What to work on
Please write out the whole listing that follows exactly; the pictures stay out.
[Data block — start]
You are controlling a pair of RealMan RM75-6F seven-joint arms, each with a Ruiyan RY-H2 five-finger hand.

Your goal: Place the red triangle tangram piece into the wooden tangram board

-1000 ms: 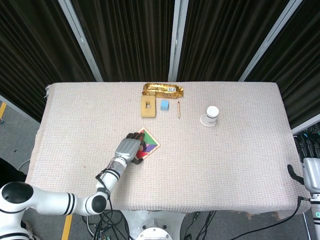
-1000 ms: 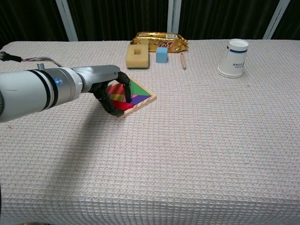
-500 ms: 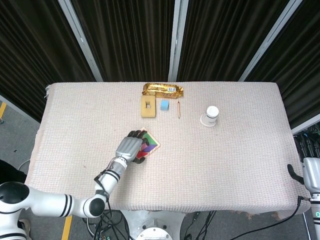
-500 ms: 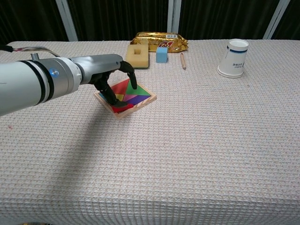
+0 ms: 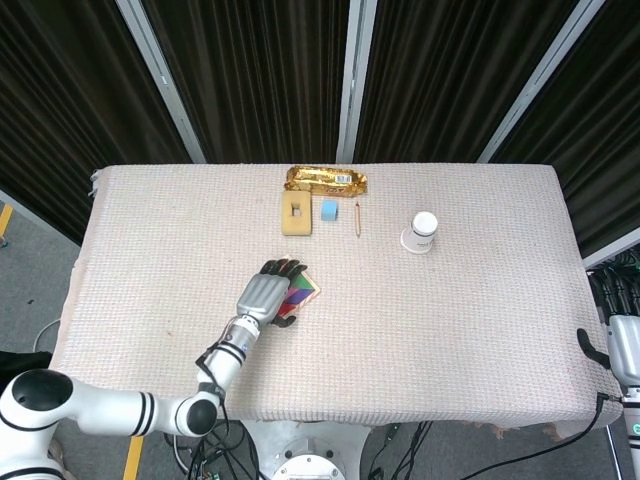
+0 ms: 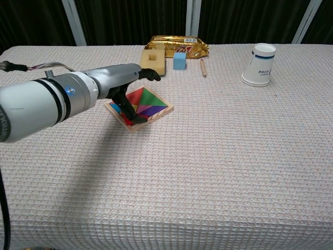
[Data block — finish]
Task solution
You are controlling a pair of RealMan RM75-6F seven-joint arms, each with a Ruiyan RY-H2 five-finger hand.

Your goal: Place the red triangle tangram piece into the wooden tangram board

-1000 ms: 
-1000 ms: 
-500 ms: 
-500 ms: 
+0 ms: 
+0 ms: 

Nothing else remains for this exercise.